For probabilistic-based methods, the consideration of platform effects could avoid the effect of difference to some extent, such as RCTD and cell2location. As mentioned in RCTD, platform effects between scRNA-seq and ST data present a challenge when transferring cell type knowledge to ST. It accounts for these effects to produce more consistent results. The variations between Raw and Adjusted results were less than 0.3 (Supplementary Figure 22 available online at http://bib.oxfordjournals.org/), but there were some outliers in each result, and it had robust results in different data or technologies. In Cell2location, users required to specify hyperparameters to reflect the difference in technical sensitivity, which leads to the effect of different datasets with various degrees of variance, but the difference was inconsistent in various datasets. Others such as stereoscope and STRIDE were hampered by the effect, because they need to fit the probabilistic model of cell types to the distribution of two data. The existence of difference may lead to the assumption in the two methods is not entirely suitable for both data and may not necessarily hold in real datasets. After adjustment, except PDAC-B, it had a wider range of distance difference values in results. The improved decomposition results illustrated that data adjustment affected the probability distribution and enhanced the confidence in the assumptions of these methods.
For graph-based methods, DSTG predicts compositions under pseudo-ST data, which is constructed by scRNA-seq data. The comparison of Raw and Adjusted results displayed that there were differences in most spots, and the Adjusted results were somewhat improved, but was not significant. This may be due to the potential problem that the construction of Pseudo-ST data may not really resemble the features of samples in ST data.
It should be mentioned that the distribution difference was not the only factor affecting decomposition results, we also verified the effect of different scRNA-seq data on the mouse brain dataset (Supplementary Text 3 Supplementary Figures 23 available online at http://bib.oxfordjournals.org/). Experimental results indicated that the decomposition was susceptible to the scRNA-seq selection, which was also due to the differences between different scRNA-seq and ST data. This further emphasized the importance of data adjustment in our framework.
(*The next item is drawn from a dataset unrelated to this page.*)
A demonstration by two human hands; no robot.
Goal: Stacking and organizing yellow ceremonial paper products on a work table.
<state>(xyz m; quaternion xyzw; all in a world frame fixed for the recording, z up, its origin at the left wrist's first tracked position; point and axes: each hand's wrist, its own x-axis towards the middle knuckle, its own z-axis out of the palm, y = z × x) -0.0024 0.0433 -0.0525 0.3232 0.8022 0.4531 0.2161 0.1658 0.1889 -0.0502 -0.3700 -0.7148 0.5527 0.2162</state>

Our framework adjusted scRNA-seq data by ST data to correctly match cell-type-specific gene expression and provided a guidance for improved decomposition. Selecting the scRNA-seq data with the best matching or the smallest difference as reference can reduce the influence. Even if the scRNA-seq data come from the same tissue, this problem needs to be preprocessed. Mismatched scRNA-seq data or the scRNA-seq with inaccurate cell type annotations may seriously damage the decomposition result. Our study highlighted the importance of considering data distribution difference between different data, illustrated the effectiveness of data adjustment in integrative analysis of scRNA-seq and ST data and offered guidance for improved cell-type decomposition. Although single-cell resolution ST data have emerged, spot resolution ST data are still in the mainstream and widely used in ST analyses due to the limitations of sequencing technologies. In the future work, we will develop a decomposition algorithm that considers the distribution difference between scRNA-seq and ST data for improved and accurate decomposition.
METHODS
Data adjustment method
In recent years, transfer learning has received widespread attention in machine learning [43]. It can build models when the training data and the test data follow different probability distributions. Among them, the instance-based transfer learning methods aim at reweighting instances and assigning different weights to different instances in source data, which is a data adjustment strategy based on target data. The instance-based methods can improve the similarity of instances in source domain and target domain by correcting the distribution difference between them [44, 45].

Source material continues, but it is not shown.